The following changes since commit 1bb866dcb8cf5054de88f592fc0ec1f275ad9d63:

Merge tag 'iio-for-5.17a' of https://git.kernel.org/pub/scm/linux/kernel/git/jic23/iio into char-misc-next (2021-12-22 12:33:01 +0100)

are available in the Git repository at:

https://git.kernel.org/pub/scm/linux/kernel/git/ogabbay/linux.git misc-habanalabs-next-2021-12-27

for you to fetch changes up to ce80098db2439ee44403ec6fccd3a10be21c7aff:

habanalabs: support hard-reset scheduling during soft-reset (2021-12-26 14:42:31 +0200)

----------------------------------------------------------------
This tag contains habanalabs driver changes for v5.17:

- Support reset-during-reset. In case the f/w notifies the driver
that the f/w is going to reset the device, the driver should
support that even if it is in the middle of doing another
reset

- Support events from f/w that arrive during device resets.
These events would be ignored which is bad as critical errors
would not be reported and treated by the driver.
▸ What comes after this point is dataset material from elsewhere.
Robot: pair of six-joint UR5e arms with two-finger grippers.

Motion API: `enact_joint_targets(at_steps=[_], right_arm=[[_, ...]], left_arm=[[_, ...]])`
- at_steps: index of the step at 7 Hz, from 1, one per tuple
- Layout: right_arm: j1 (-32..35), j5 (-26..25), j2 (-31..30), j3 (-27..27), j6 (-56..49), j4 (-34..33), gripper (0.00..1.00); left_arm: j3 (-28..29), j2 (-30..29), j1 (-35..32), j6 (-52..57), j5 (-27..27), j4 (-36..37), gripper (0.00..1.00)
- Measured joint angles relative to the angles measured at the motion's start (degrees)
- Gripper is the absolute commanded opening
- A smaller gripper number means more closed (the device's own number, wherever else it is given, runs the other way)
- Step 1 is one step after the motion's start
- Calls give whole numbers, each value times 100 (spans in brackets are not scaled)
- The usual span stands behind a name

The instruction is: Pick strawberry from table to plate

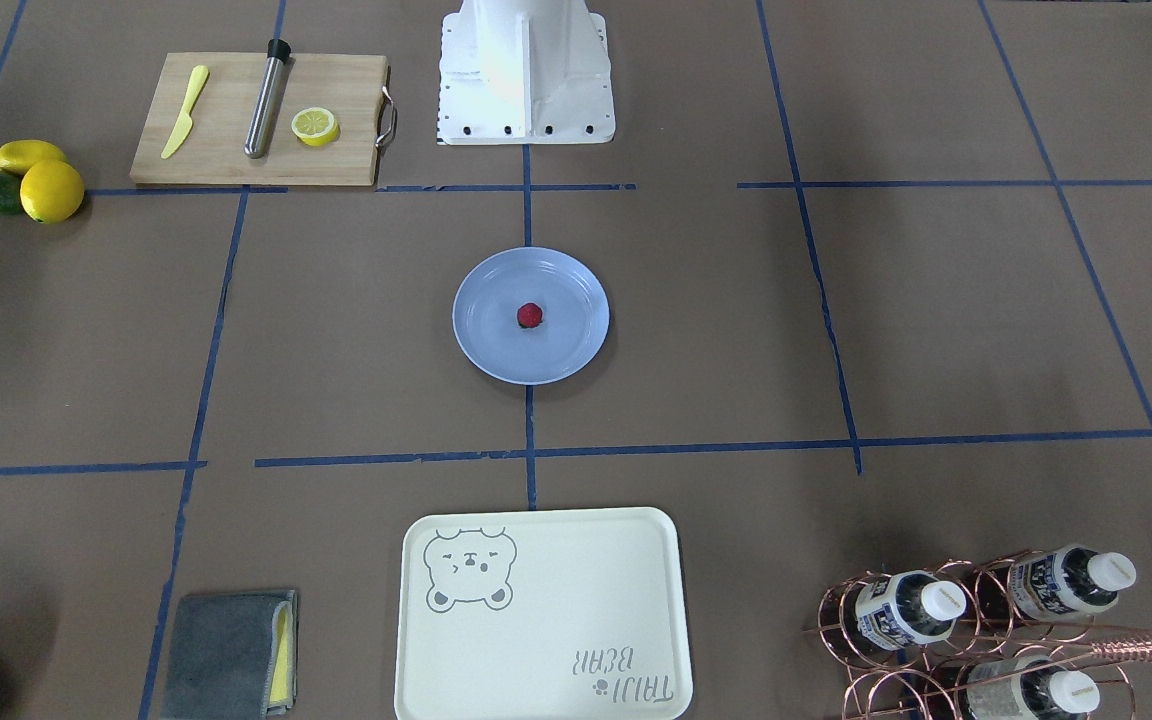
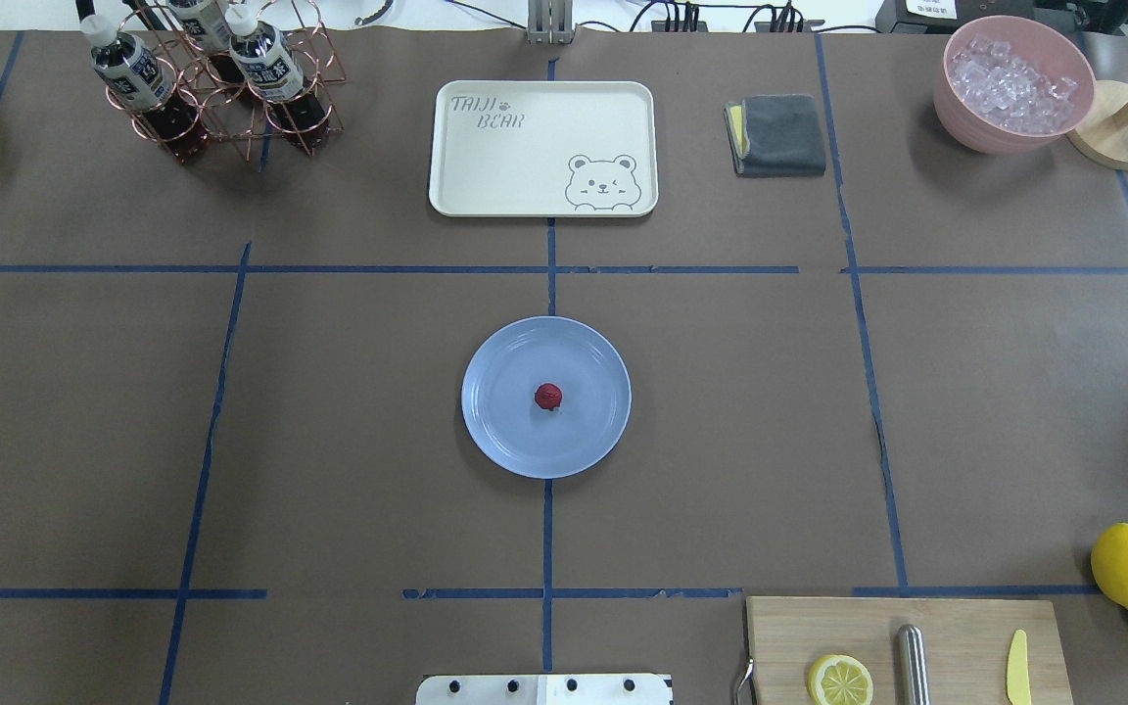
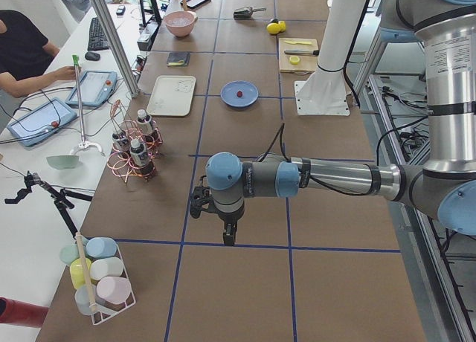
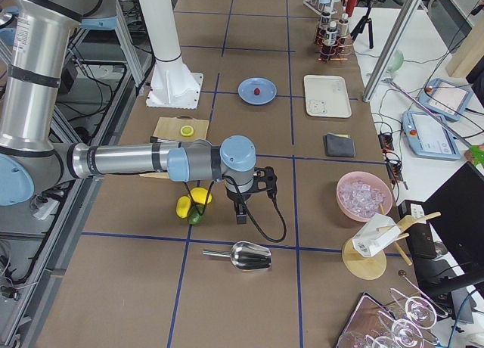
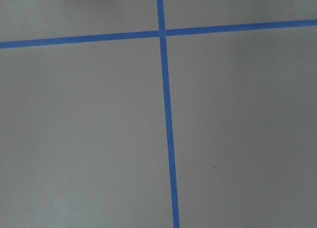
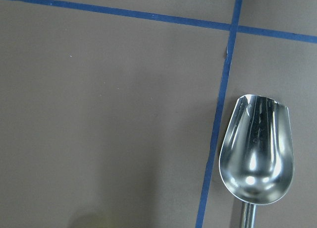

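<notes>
- Evidently the strawberry lies near the middle of the light-blue plate, off the brown paper of the table. The placing looks done, so the step in hand is judged to be parking clear.
- Doing that well means keeping both arms high and away from the plate, since a nudge could roll the berry.
- The left gripper hangs over bare paper by a tape crossing.
- The right gripper hangs near the lemons and a metal scoop.
- Whether either gripper's fingers are parted or closed cannot be told. Only the side views show them, small, and the wrist cameras show no fingers.
- The berry's green end is hard to make out.
</notes>
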Motion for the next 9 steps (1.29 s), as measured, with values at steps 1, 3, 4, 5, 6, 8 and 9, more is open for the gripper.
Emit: enact_joint_targets(at_steps=[1,3,4,5,6,8,9], right_arm=[[-13,-17,0,0,0,1,100],[-84,-44,1,-1,0,1,100],[-150,-52,8,-4,2,1,100],[-190,-50,11,-7,6,1,100],[-206,-45,10,-7,8,1,100],[-211,-39,9,-8,9,1,100],[-209,-38,9,-7,9,1,100]], left_arm=[[-4,13,-1,-1,-1,-10,100],[-20,21,-6,-9,-12,-18,100],[-22,24,-5,-7,-17,-22,100],[-41,25,-6,-10,-22,-24,100],[-69,26,-7,-9,-26,-25,100],[-177,52,-8,-6,-33,-27,100],[-264,129,-4,0,-34,-46,100]])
- Don't kill processes that hold the control device open during
hard-reset of the device. The control device operations can't
crash if done during hard-reset. And usually, only monitoring
applications are using the control device, so killing them
defies their purpose.

- Fix handling of hwmon nodes when working with legacy f/w

- Change the compute context pointer to be boolean. This pointer
was abused by multiple code paths that wanted fast access to
the compute context structure.

- Add uapi to fetch historical errors. This is necessary as errors
sometimes result in hard-reset where the user application is
being terminated.

- Optimize GAUDI's MMU cache invalidation.

- Add support for loading the latest f/w.

- Add uapi to fetch HBM replacement and pending rows information.

- Multiple bug fixes to the reset code.

- Multiple bug fixes for Multi-CS ioctl code.

- Multiple bug fixes for wait-for-interrupt ioctl code.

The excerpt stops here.